Python, FastAPI, Redis Streams, Docker, Nginx, AWS EC2

TypeScript

Distributed Task Queue & Job Orchestrator

Production-grade distributed task queue system built with Python, FastAPI, and Redis Streams.

Features

  • Distributed Task Queue - Handle 10k+ jobs/min with horizontal scaling
  • Redis Streams + Consumer Groups - At-least-once delivery guarantee
  • FastAPI Control Plane - RESTful API for job lifecycle management
  • Retry & Backoff - Exponential backoff with configurable retry limits
  • Dead Letter Queue - Automatic handling of failed jobs after max retries
  • Docker Ready - Containerized deployment with Nginx reverse proxy
  • AWS EC2 Ready - Designed for zero-downtime rolling updates

Project Structure

app/
  config.py              # Configuration management
  models.py              # Pydantic models and enums
  redis_client.py        # Async Redis client
  api/                   # FastAPI routes
  worker/                # Worker processes
docker/                  # Docker configuration
ui/                      # React frontend

Quick Start

Prerequisites

  • Python 3.10+
  • Redis 7+
  • Docker & Docker Compose (for containerized deployment)

Local Development

Quick Start (Recommended)

Run both backend and frontend together:

Windows:

.\run-dev.ps1

Linux/Mac:

chmod +x run-dev.sh
./run-dev.sh

This will:

To stop all services:

.\stop-dev.ps1

or

./stop-dev.sh

Manual Setup

  1. Install backend dependencies:
pip install -r requirements.txt
  1. Install frontend dependencies:
cd ui
npm install
  1. Start backend services:
cd docker
docker-compose up -d
  1. Start frontend:
cd ui
npm run dev

Configuration

See .env.example for all configuration options. Key settings:

  • REDIS_URL - Redis connection string
  • JOB_STREAM - Redis stream name for jobs
  • DLQ_STREAM - Dead letter queue stream name
  • MAX_RETRIES - Maximum retry attempts
  • INITIAL_BACKOFF_MS - Initial backoff delay in milliseconds
  • MAX_BACKOFF_MS - Maximum backoff delay in milliseconds

API Endpoints

Health

  • GET /health/live - Liveness probe
  • GET /health/ready - Readiness probe

Jobs

  • POST /jobs - Create a new job
  • GET /jobs/{job_id} - Get job status
  • GET /jobs - List jobs (paginated)
  • POST /jobs/{job_id}/cancel - Cancel a job

Metrics

  • GET /metrics - Job counts by status and DLQ depth

Deployment

Render + Netlify/Vercel (Recommended for Quick Deployment)

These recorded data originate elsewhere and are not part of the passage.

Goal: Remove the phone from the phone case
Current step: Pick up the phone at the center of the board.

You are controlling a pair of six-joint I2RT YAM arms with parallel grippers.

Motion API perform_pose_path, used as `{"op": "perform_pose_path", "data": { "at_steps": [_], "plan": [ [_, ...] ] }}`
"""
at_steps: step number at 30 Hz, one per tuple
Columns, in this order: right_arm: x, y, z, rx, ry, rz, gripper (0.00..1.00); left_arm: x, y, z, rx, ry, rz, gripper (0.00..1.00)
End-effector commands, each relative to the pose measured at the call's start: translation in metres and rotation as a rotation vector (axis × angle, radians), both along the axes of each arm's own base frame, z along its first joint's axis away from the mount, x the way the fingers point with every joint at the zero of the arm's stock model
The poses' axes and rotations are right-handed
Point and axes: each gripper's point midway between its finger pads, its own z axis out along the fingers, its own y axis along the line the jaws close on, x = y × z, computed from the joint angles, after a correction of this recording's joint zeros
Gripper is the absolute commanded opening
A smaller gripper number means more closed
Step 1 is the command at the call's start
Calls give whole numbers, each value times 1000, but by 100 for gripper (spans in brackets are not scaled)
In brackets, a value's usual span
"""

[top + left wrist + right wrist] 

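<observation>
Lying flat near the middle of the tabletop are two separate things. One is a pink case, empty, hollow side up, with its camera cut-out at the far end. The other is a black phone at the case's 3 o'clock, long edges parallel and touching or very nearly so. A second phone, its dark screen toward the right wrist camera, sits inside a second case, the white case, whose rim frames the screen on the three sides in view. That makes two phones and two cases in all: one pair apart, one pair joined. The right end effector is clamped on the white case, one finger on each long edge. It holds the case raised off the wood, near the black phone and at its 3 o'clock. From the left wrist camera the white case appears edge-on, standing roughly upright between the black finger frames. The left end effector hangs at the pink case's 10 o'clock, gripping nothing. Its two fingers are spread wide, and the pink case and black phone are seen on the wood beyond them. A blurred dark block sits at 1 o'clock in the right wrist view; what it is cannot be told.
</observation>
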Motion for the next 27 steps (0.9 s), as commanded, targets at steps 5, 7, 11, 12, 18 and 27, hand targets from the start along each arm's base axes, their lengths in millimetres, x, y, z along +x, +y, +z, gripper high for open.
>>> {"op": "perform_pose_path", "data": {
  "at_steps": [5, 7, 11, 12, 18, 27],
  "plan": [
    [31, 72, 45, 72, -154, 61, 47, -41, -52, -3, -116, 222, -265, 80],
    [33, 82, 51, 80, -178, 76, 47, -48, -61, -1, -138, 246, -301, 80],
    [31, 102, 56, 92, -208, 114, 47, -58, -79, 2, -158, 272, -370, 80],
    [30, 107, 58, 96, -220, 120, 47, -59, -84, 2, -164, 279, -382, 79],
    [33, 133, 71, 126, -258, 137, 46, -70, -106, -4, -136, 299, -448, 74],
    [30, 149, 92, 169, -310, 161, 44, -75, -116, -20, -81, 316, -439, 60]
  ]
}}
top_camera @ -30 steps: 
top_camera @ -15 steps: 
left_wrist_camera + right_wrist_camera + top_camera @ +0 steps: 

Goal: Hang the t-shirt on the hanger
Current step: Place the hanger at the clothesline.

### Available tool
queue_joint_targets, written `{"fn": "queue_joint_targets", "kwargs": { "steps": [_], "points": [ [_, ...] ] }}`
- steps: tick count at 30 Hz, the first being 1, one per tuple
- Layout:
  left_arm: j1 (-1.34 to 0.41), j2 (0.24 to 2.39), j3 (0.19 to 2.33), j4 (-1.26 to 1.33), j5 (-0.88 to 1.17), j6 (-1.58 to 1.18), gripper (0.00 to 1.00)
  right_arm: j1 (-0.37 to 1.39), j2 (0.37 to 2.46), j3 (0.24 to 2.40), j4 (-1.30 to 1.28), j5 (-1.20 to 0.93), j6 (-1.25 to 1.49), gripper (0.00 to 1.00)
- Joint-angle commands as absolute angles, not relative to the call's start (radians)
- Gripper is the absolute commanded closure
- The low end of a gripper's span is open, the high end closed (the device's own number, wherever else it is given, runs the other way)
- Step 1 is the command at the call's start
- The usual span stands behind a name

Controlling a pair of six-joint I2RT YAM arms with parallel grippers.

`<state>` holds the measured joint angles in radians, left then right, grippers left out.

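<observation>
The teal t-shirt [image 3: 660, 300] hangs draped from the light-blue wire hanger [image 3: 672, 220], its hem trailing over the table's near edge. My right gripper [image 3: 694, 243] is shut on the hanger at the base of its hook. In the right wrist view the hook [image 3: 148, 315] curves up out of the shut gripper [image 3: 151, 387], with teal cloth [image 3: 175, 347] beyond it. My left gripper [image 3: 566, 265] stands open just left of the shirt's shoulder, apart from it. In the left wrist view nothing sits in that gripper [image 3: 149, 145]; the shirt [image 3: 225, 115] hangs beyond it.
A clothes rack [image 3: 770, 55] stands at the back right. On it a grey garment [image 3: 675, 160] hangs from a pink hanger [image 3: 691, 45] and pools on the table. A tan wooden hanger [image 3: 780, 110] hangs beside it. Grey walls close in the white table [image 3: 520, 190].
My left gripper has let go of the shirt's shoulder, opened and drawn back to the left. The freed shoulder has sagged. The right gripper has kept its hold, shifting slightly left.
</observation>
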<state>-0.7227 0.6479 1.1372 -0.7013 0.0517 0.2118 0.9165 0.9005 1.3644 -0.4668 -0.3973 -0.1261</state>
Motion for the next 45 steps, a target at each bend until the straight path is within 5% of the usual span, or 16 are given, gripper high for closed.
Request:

This deployment approach uses Render for the backend and Netlify/Vercel for the frontend, with no Docker required.

Backend (Render)

  1. Create a new Web Service on Render:

    • Connect your GitHub repository
    • Select "Web Service" type
    • Environment: Python
  2. Configure Build & Start:

    • Build Command: pip install -r requirements.txt
    • Start Command (Option 1 - Recommended): ./render_backend_start.sh
    • Start Command (Option 2 - Alternative): uvicorn app.api.main:app --host 0.0.0.0 --port $PORT

    Note: If you get "No such file or directory" error, use Option 2 (direct command) instead.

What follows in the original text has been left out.